Yesterday was actually a pretty great day… until about 7pm… when my mom called with some bad news. My great uncle was just diagnosed with cancer of the esophagus and they’ve only given him a few days. Yah a FEW DAYS.
I was raised to think of my parent’s aunts and uncles as my own, and my Uncle P was more like a grandfather growing up than a great uncle. My dad was named after him and he even looks more like him than his own father – they’ve always had a strong bond to one another. However, over the past years my dad grew apart from his side of the family, and as a result I did too. I reconnected with my Great Aunt and Uncle when Mr. Bear and I got engaged. They could not come to FL for our wedding, but promised to be at our celebration this spring in CT. When I saw my Aunt C this past September, we planned to meet over Christmas break to make Irish Soda Bread, and then to come to the R’s traditional St. Patrick’s Day celebration. Now our families are going to be reunited for the wrong reasons, and I will not be able to be there. This is one of those times that I hate being so far away from home – I hate that what separates me from being home is a 17 hour drive or a $400 plane ticket (which is currently $1200).
My mom summed up how I am feeling in her fb status … “I hate when life throws you a curveball. Thinking of how lucky I am to be healthy, but dreading the upcoming sadness of yet another person I love leaving. When will we ever learn to stop and take the time to be with the people you care about?”

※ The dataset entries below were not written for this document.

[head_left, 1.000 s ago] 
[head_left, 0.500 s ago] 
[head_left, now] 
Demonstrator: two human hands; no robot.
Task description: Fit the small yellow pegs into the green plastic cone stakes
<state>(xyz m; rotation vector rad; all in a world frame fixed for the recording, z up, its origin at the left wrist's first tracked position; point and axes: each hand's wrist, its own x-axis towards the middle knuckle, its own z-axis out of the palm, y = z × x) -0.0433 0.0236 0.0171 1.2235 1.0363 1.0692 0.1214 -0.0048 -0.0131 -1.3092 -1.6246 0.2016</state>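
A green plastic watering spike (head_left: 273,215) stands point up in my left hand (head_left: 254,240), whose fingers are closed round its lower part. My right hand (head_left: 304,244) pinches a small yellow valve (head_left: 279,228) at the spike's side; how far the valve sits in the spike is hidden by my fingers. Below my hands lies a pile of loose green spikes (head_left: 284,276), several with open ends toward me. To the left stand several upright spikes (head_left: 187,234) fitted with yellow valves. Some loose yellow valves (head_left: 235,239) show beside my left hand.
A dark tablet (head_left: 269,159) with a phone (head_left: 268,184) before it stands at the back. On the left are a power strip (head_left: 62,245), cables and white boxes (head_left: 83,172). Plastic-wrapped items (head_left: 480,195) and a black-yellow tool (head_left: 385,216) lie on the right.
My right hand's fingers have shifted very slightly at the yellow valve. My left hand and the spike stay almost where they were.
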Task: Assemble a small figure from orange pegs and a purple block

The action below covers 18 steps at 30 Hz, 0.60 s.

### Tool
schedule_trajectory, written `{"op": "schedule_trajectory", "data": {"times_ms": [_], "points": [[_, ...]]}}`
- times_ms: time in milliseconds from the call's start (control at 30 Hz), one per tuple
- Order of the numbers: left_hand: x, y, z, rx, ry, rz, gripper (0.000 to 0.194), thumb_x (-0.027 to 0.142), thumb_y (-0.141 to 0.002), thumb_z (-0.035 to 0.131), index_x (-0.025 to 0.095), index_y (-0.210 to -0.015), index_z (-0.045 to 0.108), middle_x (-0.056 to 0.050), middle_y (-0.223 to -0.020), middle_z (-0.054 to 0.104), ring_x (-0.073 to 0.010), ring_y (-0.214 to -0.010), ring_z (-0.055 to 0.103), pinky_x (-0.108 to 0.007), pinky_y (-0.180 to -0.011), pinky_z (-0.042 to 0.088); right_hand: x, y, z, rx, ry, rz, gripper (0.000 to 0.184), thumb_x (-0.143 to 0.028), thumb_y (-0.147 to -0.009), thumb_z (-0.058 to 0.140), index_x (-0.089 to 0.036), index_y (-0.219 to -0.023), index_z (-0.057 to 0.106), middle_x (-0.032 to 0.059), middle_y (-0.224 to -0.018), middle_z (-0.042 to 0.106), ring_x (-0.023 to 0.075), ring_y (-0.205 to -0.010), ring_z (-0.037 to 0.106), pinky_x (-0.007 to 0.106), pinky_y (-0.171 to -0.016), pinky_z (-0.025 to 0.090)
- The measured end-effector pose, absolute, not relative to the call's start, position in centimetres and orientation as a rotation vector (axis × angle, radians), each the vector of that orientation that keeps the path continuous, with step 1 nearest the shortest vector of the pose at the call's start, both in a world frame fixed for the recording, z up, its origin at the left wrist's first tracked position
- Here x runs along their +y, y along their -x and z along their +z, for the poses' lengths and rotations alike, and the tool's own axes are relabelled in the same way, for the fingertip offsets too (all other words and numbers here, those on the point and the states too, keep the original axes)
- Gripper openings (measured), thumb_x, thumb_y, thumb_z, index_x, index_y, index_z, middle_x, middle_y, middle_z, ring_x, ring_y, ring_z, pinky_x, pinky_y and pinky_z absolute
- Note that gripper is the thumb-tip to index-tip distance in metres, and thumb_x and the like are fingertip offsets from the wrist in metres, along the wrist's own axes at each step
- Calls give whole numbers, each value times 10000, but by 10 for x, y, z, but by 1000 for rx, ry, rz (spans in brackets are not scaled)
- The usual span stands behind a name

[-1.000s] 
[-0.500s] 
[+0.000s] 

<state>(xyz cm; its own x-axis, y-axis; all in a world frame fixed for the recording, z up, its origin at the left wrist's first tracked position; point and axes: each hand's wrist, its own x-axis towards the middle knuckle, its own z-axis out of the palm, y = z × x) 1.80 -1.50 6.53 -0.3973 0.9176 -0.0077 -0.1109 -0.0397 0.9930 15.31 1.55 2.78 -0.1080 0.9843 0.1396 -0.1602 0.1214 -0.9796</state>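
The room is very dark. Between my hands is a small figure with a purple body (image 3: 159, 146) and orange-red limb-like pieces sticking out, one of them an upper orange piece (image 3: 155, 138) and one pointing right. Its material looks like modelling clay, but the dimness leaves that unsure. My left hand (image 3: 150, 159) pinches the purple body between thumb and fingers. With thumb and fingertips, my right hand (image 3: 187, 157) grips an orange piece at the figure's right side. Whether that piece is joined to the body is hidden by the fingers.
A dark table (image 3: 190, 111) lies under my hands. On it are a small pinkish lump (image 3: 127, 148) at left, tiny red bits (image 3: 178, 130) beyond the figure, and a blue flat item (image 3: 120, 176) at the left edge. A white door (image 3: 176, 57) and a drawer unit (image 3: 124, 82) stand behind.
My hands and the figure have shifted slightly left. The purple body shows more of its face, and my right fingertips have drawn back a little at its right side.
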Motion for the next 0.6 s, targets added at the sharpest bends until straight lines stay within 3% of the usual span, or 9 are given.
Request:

Sadly, this is the second family member that I will lose this year… and the first was part of my “new” family. Two of my grandparents in CT are in a home right now and Mr. Bear’s two grandpas may not be doing so well these days. I wish we could take off a few months to travel and visit both of our families in the four different states in which they reside – because honestly, you never know when someone is going to pass away. Mr. Bear says that we need to start preparing ourselves for the deaths of our loved ones who are very old, but how do you prepare yourself for death?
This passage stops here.